EXERCISE GOAL >> Copy each entry exactly, leaving nothing out.

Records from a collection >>
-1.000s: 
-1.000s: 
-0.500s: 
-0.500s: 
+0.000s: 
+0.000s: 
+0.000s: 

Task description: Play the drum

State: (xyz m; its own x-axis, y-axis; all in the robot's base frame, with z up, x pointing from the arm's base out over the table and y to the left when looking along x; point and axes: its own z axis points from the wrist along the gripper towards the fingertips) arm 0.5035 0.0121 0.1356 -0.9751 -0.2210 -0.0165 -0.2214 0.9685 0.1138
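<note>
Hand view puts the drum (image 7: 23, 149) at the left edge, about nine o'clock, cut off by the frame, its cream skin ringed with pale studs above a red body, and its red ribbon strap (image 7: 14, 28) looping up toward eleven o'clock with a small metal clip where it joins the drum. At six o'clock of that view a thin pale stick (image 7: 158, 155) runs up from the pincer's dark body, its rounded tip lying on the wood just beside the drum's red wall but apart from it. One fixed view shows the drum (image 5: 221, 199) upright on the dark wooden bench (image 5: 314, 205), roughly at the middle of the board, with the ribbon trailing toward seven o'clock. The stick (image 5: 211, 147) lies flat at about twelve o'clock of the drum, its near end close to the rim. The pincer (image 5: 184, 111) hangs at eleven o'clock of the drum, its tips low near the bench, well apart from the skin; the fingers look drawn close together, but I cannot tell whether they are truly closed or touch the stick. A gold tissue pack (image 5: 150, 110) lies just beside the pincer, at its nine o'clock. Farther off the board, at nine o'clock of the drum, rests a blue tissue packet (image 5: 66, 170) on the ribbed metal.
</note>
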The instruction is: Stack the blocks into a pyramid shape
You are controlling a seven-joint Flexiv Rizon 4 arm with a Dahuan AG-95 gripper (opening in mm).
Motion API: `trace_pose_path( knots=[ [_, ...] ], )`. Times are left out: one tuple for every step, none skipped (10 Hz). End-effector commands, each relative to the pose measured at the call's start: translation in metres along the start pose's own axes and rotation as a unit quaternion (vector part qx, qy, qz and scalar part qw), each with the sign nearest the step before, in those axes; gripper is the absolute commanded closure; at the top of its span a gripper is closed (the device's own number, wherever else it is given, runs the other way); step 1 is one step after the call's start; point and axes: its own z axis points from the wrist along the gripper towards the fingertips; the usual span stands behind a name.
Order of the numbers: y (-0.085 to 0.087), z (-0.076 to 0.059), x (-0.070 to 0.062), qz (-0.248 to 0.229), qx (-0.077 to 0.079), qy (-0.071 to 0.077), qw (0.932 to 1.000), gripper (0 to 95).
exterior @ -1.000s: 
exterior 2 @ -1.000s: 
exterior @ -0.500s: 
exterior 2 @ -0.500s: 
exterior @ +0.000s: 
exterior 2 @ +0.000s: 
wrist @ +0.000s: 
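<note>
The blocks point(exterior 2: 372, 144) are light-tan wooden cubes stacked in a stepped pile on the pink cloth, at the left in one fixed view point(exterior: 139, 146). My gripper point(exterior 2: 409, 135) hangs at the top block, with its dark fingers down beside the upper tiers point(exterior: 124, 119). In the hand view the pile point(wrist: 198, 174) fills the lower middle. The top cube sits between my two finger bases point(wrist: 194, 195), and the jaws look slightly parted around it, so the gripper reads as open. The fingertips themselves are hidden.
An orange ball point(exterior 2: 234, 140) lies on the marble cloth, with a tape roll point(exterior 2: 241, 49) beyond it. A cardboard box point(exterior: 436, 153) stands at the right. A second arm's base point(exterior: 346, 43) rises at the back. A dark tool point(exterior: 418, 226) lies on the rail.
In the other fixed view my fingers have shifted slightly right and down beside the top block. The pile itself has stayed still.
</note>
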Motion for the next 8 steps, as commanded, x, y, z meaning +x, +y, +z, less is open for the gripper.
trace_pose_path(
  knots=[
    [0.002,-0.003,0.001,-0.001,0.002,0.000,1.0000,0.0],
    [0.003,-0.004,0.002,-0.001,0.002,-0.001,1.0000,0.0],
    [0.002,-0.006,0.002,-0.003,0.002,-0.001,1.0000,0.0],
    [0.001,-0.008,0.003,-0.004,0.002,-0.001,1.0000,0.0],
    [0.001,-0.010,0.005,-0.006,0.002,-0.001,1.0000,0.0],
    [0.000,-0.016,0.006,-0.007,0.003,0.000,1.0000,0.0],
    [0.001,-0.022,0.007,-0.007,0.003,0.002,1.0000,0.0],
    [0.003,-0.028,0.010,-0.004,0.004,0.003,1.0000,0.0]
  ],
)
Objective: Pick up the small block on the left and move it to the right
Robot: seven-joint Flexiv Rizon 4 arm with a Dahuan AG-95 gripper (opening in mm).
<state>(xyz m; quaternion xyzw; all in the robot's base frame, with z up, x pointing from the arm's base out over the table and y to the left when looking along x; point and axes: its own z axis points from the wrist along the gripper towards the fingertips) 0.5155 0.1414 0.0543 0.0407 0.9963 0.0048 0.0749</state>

RESPONSE BOX >>
-1.000s: 
-1.000s: 
-0.500s: 
-0.500s: 
+0.000s: 
+0.000s: 
+0.000s: 

Task description: Play the drum

State: (xyz m; its own x-axis, y-axis; all in the robot's base frame, with z up, x pointing from the arm's base out over the table and y to the left when looking along x; point and axes: its own z axis points from the wrist along the gripper towards the fingertips) arm 0.5035 0.0121 0.1356 -0.9751 -0.2210 -0.0165 -0.2214 0.9685 0.1138
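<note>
Hand view puts the drum (image 7: 23, 149) at the left edge, about nine o'clock, cut off by the frame, its cream skin ringed with pale studs above a red body, and its red ribbon strap (image 7: 14, 28) looping up toward eleven o'clock with a small metal clip where it joins the drum. At six o'clock of that view a thin pale stick (image 7: 158, 155) runs up from the pincer's dark body, its rounded tip lying on the wood just beside the drum's red wall but apart from it. One fixed view shows the drum (image 5: 221, 199) upright on the dark wooden bench (image 5: 314, 205), roughly at the middle of the board, with the ribbon trailing toward seven o'clock. The stick (image 5: 211, 147) lies flat at about twelve o'clock of the drum, its near end close to the rim. The pincer (image 5: 184, 111) hangs at eleven o'clock of the drum, its tips low near the bench, well apart from the skin; the fingers look drawn close together, but I cannot tell whether they are truly closed or touch the stick. A gold tissue pack (image 5: 150, 110) lies just beside the pincer, at its nine o'clock. Farther off the board, at nine o'clock of the drum, rests a blue tissue packet (image 5: 66, 170) on the ribbed metal.
</note>
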The instruction is: Stack the blocks into a pyramid shape
You are controlling a seven-joint Flexiv Rizon 4 arm with a Dahuan AG-95 gripper (opening in mm).
Motion API: `trace_pose_path( knots=[ [_, ...] ], )`. Times are left out: one tuple for every step, none skipped (10 Hz). End-effector commands, each relative to the pose measured at the call's start: translation in metres along the start pose's own axes and rotation as a unit quaternion (vector part qx, qy, qz and scalar part qw), each with the sign nearest the step before, in those axes; gripper is the absolute commanded closure; at the top of its span a gripper is closed (the device's own number, wherever else it is given, runs the other way); step 1 is one step after the call's start; point and axes: its own z axis points from the wrist along the gripper towards the fingertips; the usual span stands behind a name.
Order of the numbers: y (-0.085 to 0.087), z (-0.076 to 0.059), x (-0.070 to 0.062), qz (-0.248 to 0.229), qx (-0.077 to 0.079), qy (-0.071 to 0.077), qw (0.932 to 1.000), gripper (0 to 95).
exterior @ -1.000s: 
exterior 2 @ -1.000s: 
exterior @ -0.500s: 
exterior 2 @ -0.500s: 
exterior @ +0.000s: 
exterior 2 @ +0.000s: 
wrist @ +0.000s: 
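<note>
The blocks point(exterior 2: 372, 144) are light-tan wooden cubes stacked in a stepped pile on the pink cloth, at the left in one fixed view point(exterior: 139, 146). My gripper point(exterior 2: 409, 135) hangs at the top block, with its dark fingers down beside the upper tiers point(exterior: 124, 119). In the hand view the pile point(wrist: 198, 174) fills the lower middle. The top cube sits between my two finger bases point(wrist: 194, 195), and the jaws look slightly parted around it, so the gripper reads as open. The fingertips themselves are hidden.
An orange ball point(exterior 2: 234, 140) lies on the marble cloth, with a tape roll point(exterior 2: 241, 49) beyond it. A cardboard box point(exterior: 436, 153) stands at the right. A second arm's base point(exterior: 346, 43) rises at the back. A dark tool point(exterior: 418, 226) lies on the rail.
In the other fixed view my fingers have shifted slightly right and down beside the top block. The pile itself has stayed still.
</note>
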Motion for the next 8 steps, as commanded, x, y, z meaning +x, +y, +z, less is open for the gripper.
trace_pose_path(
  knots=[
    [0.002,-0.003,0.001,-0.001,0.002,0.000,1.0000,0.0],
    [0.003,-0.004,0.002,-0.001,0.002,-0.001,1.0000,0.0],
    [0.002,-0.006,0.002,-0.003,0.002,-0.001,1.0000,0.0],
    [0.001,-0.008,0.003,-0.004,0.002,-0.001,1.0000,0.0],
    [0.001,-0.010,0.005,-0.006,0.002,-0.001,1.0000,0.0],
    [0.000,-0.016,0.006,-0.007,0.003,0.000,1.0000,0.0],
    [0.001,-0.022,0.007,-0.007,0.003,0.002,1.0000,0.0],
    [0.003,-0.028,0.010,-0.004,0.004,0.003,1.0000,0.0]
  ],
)
Objective: Pick up the small block on the left and move it to the right
Robot: seven-joint Flexiv Rizon 4 arm with a Dahuan AG-95 gripper (opening in mm).
<state>(xyz m; quaternion xyzw; all in the robot's base frame, with z up, x pointing from the arm's base out over the table and y to the left when looking along x; point and axes: its own z axis points from the wrist along the gripper towards the fingertips) 0.5155 0.1414 0.0543 0.0407 0.9963 0.0048 0.0749</state>

The exercise calls for nothing further.